## WHAT YOU NEED TO DO
A verbatim copy of the data below is the required output.

## GIVEN MATERIAL
====
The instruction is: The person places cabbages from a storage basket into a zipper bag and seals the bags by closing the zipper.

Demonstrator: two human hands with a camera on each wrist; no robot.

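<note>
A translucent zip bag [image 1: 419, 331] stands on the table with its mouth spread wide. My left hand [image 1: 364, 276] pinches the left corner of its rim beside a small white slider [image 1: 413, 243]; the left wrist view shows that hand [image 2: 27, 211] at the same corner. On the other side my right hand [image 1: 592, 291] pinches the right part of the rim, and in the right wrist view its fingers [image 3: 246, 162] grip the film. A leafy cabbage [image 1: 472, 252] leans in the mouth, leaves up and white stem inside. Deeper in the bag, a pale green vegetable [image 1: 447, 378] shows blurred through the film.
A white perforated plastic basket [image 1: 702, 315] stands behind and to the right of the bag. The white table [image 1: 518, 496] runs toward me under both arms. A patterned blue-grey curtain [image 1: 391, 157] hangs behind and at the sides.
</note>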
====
## EXERCISE RESULT
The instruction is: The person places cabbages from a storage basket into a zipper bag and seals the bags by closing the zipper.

Demonstrator: two human hands with a camera on each wrist; no robot.

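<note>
A translucent zip bag [image 1: 419, 331] stands on the table with its mouth spread wide. My left hand [image 1: 364, 276] pinches the left corner of its rim beside a small white slider [image 1: 413, 243]; the left wrist view shows that hand [image 2: 27, 211] at the same corner. On the other side my right hand [image 1: 592, 291] pinches the right part of the rim, and in the right wrist view its fingers [image 3: 246, 162] grip the film. A leafy cabbage [image 1: 472, 252] leans in the mouth, leaves up and white stem inside. Deeper in the bag, a pale green vegetable [image 1: 447, 378] shows blurred through the film.
A white perforated plastic basket [image 1: 702, 315] stands behind and to the right of the bag. The white table [image 1: 518, 496] runs toward me under both arms. A patterned blue-grey curtain [image 1: 391, 157] hangs behind and at the sides.
</note>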

Nothing else goes with this output.